-- Your objective --
Write the data out again exactly and in full.

-- Given material --
=== Begin Enclosure ===
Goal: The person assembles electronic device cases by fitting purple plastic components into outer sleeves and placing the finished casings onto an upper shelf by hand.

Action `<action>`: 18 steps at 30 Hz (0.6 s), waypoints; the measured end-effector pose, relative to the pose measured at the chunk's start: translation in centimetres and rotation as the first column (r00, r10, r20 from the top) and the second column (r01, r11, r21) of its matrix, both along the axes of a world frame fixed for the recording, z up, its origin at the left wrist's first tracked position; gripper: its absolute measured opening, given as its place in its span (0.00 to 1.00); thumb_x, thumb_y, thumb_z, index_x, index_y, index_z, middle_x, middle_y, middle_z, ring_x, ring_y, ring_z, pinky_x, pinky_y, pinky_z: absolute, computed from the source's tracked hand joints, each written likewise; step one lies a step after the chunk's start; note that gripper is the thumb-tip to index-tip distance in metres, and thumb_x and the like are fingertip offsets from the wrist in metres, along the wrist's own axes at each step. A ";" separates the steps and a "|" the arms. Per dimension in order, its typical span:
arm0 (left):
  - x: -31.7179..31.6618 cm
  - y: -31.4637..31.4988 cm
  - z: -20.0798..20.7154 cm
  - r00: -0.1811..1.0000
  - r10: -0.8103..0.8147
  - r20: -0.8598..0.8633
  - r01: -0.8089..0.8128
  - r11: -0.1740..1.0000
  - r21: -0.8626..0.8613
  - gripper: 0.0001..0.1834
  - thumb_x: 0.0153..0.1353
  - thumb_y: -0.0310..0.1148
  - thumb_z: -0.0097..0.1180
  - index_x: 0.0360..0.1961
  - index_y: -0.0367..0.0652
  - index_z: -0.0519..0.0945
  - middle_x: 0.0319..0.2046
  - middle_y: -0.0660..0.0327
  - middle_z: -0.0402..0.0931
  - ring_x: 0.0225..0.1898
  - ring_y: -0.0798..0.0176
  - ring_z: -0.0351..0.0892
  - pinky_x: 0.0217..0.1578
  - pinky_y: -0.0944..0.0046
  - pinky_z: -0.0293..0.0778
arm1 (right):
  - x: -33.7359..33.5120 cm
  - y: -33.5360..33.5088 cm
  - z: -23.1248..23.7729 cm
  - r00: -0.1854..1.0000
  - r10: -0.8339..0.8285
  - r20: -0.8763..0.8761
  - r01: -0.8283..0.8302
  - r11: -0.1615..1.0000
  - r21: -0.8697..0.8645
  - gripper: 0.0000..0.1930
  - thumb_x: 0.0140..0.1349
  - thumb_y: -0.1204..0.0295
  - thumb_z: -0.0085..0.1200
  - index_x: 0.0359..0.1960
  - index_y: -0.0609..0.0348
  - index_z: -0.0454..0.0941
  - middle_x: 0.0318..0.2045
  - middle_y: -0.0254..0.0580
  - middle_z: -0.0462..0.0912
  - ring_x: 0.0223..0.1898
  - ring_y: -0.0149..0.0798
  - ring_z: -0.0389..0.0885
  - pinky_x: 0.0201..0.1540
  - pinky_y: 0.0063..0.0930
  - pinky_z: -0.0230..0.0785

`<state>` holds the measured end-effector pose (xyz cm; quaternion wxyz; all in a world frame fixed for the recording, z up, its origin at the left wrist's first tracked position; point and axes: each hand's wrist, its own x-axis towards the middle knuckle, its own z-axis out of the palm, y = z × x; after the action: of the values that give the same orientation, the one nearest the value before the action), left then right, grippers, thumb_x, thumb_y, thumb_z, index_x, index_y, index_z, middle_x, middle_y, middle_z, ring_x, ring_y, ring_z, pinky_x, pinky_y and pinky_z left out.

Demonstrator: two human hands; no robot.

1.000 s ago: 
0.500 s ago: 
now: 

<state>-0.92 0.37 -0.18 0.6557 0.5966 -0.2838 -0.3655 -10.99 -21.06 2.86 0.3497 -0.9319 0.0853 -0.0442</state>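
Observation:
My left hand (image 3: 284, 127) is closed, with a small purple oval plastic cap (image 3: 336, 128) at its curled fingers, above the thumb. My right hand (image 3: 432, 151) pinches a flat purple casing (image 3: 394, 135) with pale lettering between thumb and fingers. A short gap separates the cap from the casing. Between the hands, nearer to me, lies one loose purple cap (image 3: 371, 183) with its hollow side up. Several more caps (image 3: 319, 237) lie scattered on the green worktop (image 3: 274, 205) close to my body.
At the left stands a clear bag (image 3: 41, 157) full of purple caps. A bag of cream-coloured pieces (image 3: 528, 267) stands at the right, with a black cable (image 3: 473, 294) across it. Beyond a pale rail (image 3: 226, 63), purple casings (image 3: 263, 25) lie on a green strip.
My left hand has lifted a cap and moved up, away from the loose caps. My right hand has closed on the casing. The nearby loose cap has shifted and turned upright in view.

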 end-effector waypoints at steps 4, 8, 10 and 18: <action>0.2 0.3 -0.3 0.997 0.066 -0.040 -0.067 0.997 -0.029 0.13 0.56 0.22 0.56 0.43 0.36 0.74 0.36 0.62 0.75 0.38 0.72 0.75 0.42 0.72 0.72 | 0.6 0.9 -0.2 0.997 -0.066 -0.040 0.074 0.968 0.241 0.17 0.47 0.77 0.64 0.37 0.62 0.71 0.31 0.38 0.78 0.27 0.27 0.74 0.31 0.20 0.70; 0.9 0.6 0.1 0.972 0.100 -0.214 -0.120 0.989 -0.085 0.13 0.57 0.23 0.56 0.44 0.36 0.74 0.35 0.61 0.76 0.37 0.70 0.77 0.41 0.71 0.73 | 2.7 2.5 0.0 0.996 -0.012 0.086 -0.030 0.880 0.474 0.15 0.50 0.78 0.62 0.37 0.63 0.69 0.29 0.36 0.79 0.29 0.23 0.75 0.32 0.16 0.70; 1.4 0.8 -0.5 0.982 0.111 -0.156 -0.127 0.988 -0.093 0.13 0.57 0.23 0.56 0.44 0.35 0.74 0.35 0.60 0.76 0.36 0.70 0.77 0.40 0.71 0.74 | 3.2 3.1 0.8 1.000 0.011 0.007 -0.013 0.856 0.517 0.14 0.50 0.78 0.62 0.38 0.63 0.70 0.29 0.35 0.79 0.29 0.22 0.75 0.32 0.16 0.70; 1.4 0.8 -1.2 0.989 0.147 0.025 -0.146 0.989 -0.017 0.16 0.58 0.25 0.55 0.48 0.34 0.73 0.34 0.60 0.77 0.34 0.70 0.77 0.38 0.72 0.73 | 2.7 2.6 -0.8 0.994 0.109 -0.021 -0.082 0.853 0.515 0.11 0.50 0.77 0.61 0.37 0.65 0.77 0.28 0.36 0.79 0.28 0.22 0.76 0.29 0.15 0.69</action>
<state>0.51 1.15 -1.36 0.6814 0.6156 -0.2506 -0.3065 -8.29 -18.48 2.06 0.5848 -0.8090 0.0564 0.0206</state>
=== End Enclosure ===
-- Response to the task --
Goal: The person assembles electronic device cases by fitting purple plastic components into outer sleeves and placing the finished casings onto an upper shelf by hand.

Action `<action>`: 18 steps at 30 Hz (0.6 s), waypoints; the measured end-effector pose, relative to the pose measured at the chunk's start: translation in centimetres and rotation as the first column (r00, r10, r20 from the top) and the second column (r01, r11, r21) of its matrix, both along the axes of a world frame fixed for the recording, z up, its origin at the left wrist's first tracked position; gripper: its absolute measured opening, given as its place in its span (0.00 to 1.00); thumb_x, thumb_y, thumb_z, index_x, index_y, index_z, middle_x, middle_y, middle_z, ring_x, ring_y, ring_z, pinky_x, pinky_y, pinky_z: absolute, computed from the source's tracked hand joints, each written likewise; step one lies a step after the chunk's start; note that gripper is the thumb-tip to index-tip distance in metres, and thumb_x and the like are fingertip offsets from the wrist in metres, along the wrist's own axes at each step. A ";" separates the steps and a "|" the arms. Per dimension in order, its typical span:
arm0 (left):
  - x: -31.7179..31.6618 cm
  - y: -31.4637..31.4988 cm
  - z: -20.0798..20.7154 cm
  - r00: -0.1811..1.0000
  - r10: -0.8103..0.8147
  - r20: -0.8598..0.8633
  - r01: -0.8089..0.8128
  - r11: -0.1740..1.0000
  - r21: -0.8626..0.8613
  - gripper: 0.0001..0.1834
  - thumb_x: 0.0153..0.1353
  - thumb_y: -0.0310..0.1148
  - thumb_z: -0.0097..0.1180
  - index_x: 0.0360..0.1961
  - index_y: -0.0367..0.0652
  - index_z: -0.0519..0.0945
  - middle_x: 0.0319..0.2046
  - middle_y: -0.0660..0.0327
  - middle_z: -0.0402..0.0931
  - ring_x: 0.0225..0.1898
  - ring_y: -0.0798..0.0176
  - ring_z: -0.0351..0.0892
  - pinky_x: 0.0217..0.1578
  - pinky_y: -0.0944..0.0046
  - pinky_z: -0.0293..0.0778
arm1 (right):
  - x: -33.7359..33.5120 cm
  - y: -33.5360..33.5088 cm
  - z: -23.1248..23.7729 cm
  - r00: -0.1854..1.0000
  - r10: -0.8339..0.8285
  - r20: -0.8763..0.8761
  - r01: -0.8283..0.8302
  - r11: -0.1615..1.0000
  - r21: -0.8697..0.8645
  - gripper: 0.0000..0.1930
  - thumb_x: 0.0140..0.1349
  - thumb_y: -0.1204..0.0295
  - thumb_z: -0.0085..0.1200
  - index_x: 0.0359..0.1960
  - index_y: -0.0609..0.0348
  - index_z: -0.0454..0.0941
  - middle_x: 0.0318..0.2045
  - middle_y: -0.0254..0.0580
  - middle_z: -0.0462..0.0912
  - ring_x: 0.0223..0.1898
  - ring_y: -0.0149..0.0798
  - ring_z: -0.0389..0.0885
  - pinky_x: 0.0201..0.1540
  - pinky_y: 0.0063..0.0930
  - pinky_z: -0.0230..0.0785

`<state>` holds the measured end-effector pose (xyz cm; quaternion wxyz; all in a world frame fixed for the recording, z up, its origin at the left wrist's first tracked position; point and axes: each hand's wrist, its own x-axis towards the middle knuckle, its own z-axis out of the palm, y = z × x; after the action: of the values that give the same orientation, the one nearest the value before the action), left then right, grippers, thumb_x, thumb_y, thumb_z, index_x, index_y, index_z, middle_x, middle_y, middle_z, ring_x, ring_y, ring_z, pinky_x, pinky_y and pinky_z left out.

Demonstrator: two human hands; no robot.

1.000 s ago: 
0.500 s ago: 
now: 

<state>-0.92 0.37 -0.18 0.6557 0.5966 -0.2838 -0.3655 -10.99 -21.06 2.86 0.3497 -0.9319 0.0853 -0.0442</state>
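Observation:
My left hand (image 3: 284, 127) is closed, with a small purple oval plastic cap (image 3: 336, 128) at its curled fingers, above the thumb. My right hand (image 3: 432, 151) pinches a flat purple casing (image 3: 394, 135) with pale lettering between thumb and fingers. A short gap separates the cap from the casing. Between the hands, nearer to me, lies one loose purple cap (image 3: 371, 183) with its hollow side up. Several more caps (image 3: 319, 237) lie scattered on the green worktop (image 3: 274, 205) close to my body.
At the left stands a clear bag (image 3: 41, 157) full of purple caps. A bag of cream-coloured pieces (image 3: 528, 267) stands at the right, with a black cable (image 3: 473, 294) across it. Beyond a pale rail (image 3: 226, 63), purple casings (image 3: 263, 25) lie on a green strip.
My left hand has lifted a cap and moved up, away from the loose caps. My right hand has closed on the casing. The nearby loose cap has shifted and turned upright in view.
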
 end-effector waypoints at steps 4, 8, 10 and 18: <action>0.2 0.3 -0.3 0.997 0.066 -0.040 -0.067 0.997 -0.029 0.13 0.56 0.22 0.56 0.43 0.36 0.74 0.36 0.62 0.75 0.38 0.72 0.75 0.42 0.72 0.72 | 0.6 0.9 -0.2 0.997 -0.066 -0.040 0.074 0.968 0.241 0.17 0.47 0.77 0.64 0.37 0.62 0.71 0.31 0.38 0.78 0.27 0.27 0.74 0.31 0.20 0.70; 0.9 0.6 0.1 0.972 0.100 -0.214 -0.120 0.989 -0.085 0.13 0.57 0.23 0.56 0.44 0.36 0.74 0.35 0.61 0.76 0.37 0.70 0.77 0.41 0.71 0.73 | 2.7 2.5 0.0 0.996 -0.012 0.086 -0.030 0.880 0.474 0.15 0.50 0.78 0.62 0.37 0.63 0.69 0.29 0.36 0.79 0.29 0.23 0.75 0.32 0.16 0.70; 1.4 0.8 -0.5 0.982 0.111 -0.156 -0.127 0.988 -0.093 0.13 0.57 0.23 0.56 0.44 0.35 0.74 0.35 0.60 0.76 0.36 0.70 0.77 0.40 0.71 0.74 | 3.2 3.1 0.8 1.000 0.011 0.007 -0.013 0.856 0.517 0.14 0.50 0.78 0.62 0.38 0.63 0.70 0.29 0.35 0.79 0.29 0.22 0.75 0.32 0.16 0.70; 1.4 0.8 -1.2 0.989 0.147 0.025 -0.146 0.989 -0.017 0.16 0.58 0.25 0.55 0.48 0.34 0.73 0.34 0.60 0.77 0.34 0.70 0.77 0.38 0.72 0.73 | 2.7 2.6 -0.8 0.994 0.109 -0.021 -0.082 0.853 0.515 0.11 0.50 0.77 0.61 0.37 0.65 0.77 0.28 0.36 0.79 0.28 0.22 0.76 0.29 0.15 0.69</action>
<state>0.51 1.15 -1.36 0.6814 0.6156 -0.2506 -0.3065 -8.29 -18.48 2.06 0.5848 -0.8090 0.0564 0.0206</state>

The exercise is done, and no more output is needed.